Dr. Jacqueline B. Sallade offers advice for maintaining your mental health.
"I just can't help myself." "I start and I can't stop." "It's like something comes over me." "I couldn't do.....I don't know why." These are some of the comments people make when they engage in compulsive behaviors. Yes, it does feel like the behavior, habit, or even certain moods come on, take over and have a life of their own. People depersonalize to some extent, go into a trance, to numb out feelings and thoughts, and it hurts to face reality, take charge and exercise self-control.

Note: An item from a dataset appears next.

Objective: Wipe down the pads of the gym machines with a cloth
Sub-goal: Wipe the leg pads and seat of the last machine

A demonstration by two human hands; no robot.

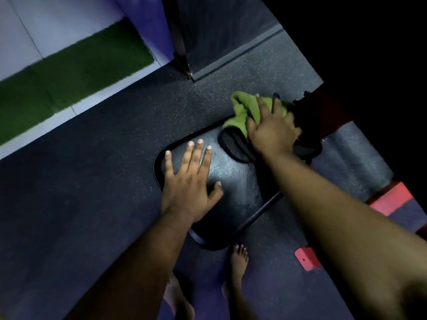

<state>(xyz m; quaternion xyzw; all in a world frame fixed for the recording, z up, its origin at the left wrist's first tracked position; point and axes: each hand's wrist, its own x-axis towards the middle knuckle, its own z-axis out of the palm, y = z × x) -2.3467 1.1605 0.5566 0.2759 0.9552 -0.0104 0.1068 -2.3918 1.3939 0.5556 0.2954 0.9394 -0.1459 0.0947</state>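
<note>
Green strip (69, 79): a band of turf-like matting crosses the upper left of the frame, bordered by pale floor.
Floor (92, 181): dark speckled rubber fills the middle of our view.
Left hand (189, 181): we see it flat on the black seat pad (238, 181) at frame centre, fingers spread wide, palm down, gripping nothing.
Seat pad: rounded, glossy, its near corner low in the frame just above a bare foot (240, 262).
Smaller pad (233, 146): a dark oval piece lies at the far edge of the seat pad, partly under the cloth.
Right hand (272, 130): right of centre, fingers splayed and pressing down on the green cloth (245, 109); it is pressed flat, not pinched.
Green cloth: bunched under that hand at the seat pad's upper right end, touching the smaller pad.
Red frame parts (390, 202): machine pieces show at the right edge and lower right.
Containers: we can make out none.
</note>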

Real physical addiction, like alcoholism, does come with a desparate physical craving, of course. Even with addictions, when people stop, they realize there's choice involved. Biochemistry plays a role in moods, too, but changing environment and behavior changes biochemistry, in turn. I'm talking about compulsive eating, choosing to stay home when going out would help overcome anxiety, and other behaviors over which there's choice. (I know I've written too much about taking personal responsibility for harmful behavior, so I promise not to keep belaboring this point in future posts.) It's just that it's so easy not to think .
It's a form of learned helplessness and dependency in which it seems easier to suffer the repercussions of the depressive or compulsive behavior than to handle or accept life as it is. Truth is, though, that it's no harder to deal with real feelings, real situations, and real people than to hide behind a disability, once a person gets used to taking responsibility for herself. In fact, while engaged in the disabling behavior, he has that problem plus whatever he's not facing. Being real, ultimately, feels good because there's an integrity to being authentic.